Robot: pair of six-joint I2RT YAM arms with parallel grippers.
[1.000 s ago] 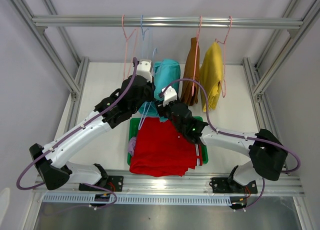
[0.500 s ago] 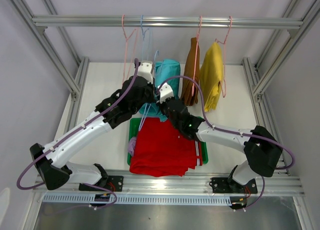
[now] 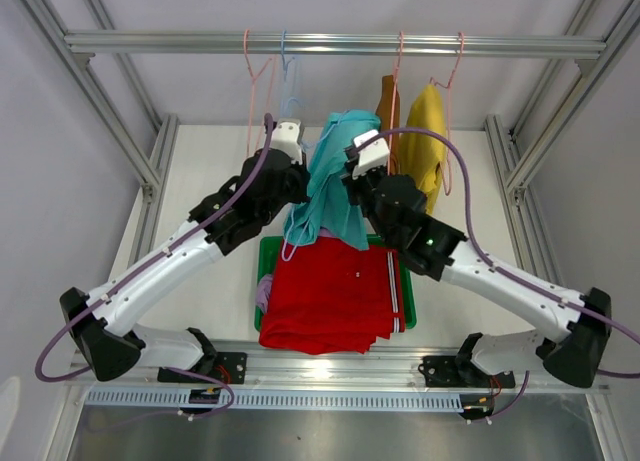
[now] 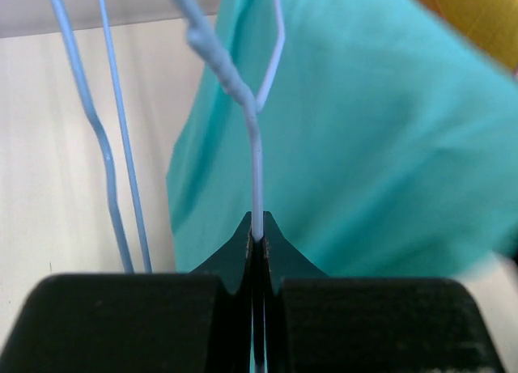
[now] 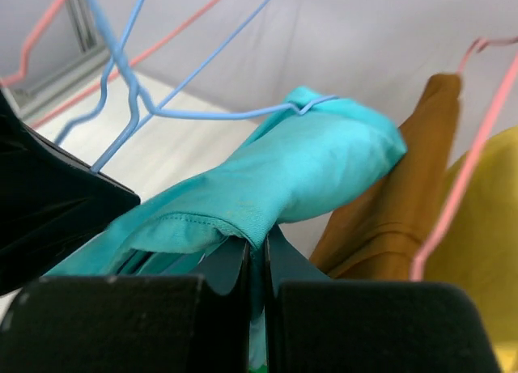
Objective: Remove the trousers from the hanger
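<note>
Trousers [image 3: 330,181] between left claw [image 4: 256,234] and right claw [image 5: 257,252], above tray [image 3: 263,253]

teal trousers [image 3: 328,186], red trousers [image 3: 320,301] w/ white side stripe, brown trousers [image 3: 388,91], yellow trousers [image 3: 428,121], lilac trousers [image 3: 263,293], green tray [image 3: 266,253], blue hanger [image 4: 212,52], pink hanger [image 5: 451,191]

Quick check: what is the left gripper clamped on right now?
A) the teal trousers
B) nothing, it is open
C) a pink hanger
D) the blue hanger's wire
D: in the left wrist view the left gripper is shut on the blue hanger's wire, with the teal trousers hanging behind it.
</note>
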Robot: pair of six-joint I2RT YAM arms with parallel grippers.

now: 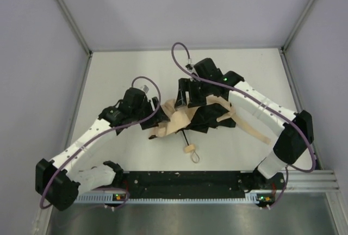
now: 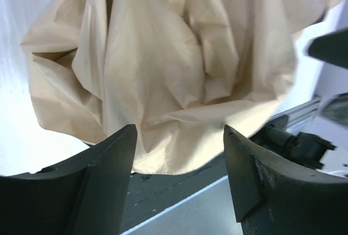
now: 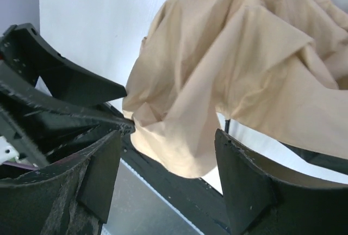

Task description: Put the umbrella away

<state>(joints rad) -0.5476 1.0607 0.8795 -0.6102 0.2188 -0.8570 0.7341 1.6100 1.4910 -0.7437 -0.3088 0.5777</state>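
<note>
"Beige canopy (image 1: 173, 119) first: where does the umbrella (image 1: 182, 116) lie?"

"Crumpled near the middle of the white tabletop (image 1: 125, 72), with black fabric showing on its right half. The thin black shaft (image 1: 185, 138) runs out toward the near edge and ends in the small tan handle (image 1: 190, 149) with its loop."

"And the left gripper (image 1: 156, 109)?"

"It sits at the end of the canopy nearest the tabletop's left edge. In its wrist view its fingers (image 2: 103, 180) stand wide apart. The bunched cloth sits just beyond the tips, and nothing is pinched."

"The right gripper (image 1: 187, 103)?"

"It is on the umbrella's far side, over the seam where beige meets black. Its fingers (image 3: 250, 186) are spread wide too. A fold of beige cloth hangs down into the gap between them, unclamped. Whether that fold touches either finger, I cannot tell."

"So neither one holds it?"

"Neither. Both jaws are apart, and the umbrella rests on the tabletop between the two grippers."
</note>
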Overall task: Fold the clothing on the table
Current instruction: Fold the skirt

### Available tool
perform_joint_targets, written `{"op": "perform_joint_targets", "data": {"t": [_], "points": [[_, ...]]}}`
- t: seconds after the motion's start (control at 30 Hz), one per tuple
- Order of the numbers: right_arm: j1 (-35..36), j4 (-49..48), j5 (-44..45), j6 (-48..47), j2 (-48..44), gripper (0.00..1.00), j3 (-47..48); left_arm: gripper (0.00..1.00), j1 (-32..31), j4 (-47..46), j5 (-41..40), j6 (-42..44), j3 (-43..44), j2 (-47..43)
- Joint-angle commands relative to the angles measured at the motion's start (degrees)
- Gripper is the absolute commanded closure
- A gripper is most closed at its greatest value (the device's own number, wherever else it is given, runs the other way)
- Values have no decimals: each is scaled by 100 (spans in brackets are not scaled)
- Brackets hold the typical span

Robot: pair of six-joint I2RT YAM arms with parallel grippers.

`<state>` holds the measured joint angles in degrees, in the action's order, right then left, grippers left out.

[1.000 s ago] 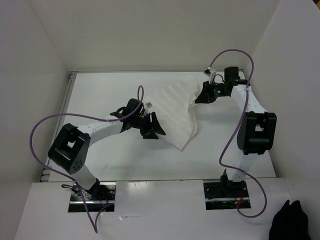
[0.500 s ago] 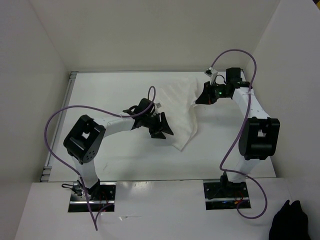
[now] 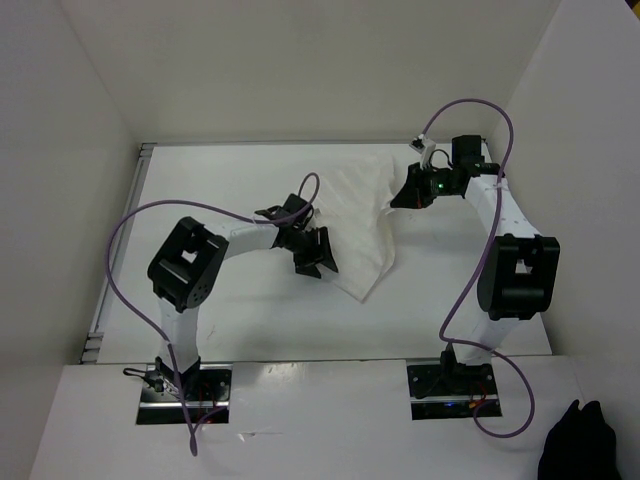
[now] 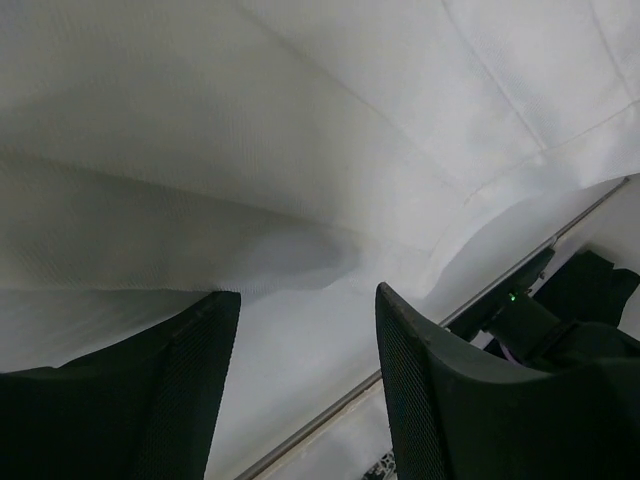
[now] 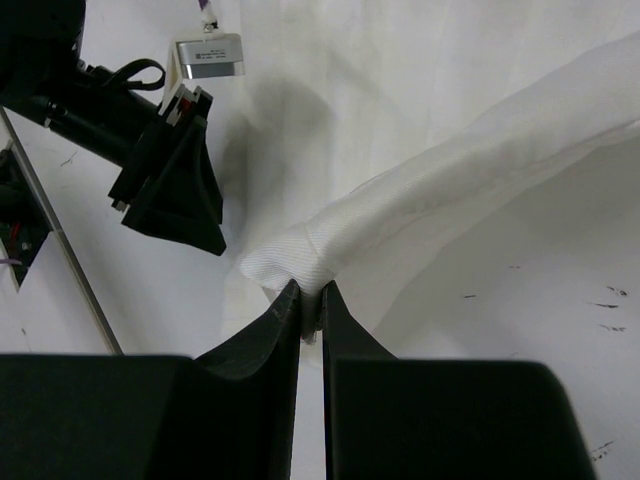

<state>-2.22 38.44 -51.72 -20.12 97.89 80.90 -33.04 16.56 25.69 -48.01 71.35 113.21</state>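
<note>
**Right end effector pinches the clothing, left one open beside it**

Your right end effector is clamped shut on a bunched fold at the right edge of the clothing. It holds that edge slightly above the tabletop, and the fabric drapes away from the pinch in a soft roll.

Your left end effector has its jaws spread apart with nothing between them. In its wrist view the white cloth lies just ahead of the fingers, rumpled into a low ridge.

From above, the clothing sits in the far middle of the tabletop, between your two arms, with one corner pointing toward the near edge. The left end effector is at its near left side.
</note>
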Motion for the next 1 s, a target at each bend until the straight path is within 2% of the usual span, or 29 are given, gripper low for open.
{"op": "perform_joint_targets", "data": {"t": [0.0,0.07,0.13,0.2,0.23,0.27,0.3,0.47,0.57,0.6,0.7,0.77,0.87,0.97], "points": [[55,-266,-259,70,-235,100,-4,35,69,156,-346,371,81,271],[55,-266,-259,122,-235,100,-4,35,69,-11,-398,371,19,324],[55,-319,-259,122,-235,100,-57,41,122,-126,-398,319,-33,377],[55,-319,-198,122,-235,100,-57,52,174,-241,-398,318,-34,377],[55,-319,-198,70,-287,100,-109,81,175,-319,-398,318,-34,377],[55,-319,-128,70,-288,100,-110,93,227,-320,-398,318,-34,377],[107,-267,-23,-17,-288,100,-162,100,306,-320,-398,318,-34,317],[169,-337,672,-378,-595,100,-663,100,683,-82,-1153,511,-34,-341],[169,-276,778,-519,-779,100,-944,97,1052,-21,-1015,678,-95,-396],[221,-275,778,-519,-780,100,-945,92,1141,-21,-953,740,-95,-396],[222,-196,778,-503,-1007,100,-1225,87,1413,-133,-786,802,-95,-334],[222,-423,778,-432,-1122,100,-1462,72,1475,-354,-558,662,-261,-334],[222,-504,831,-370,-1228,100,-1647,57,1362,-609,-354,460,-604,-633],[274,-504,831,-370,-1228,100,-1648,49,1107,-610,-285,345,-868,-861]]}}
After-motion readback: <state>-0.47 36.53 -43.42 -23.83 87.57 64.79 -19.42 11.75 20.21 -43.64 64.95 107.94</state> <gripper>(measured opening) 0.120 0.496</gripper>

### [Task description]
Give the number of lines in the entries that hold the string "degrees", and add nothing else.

### [Answer space]
2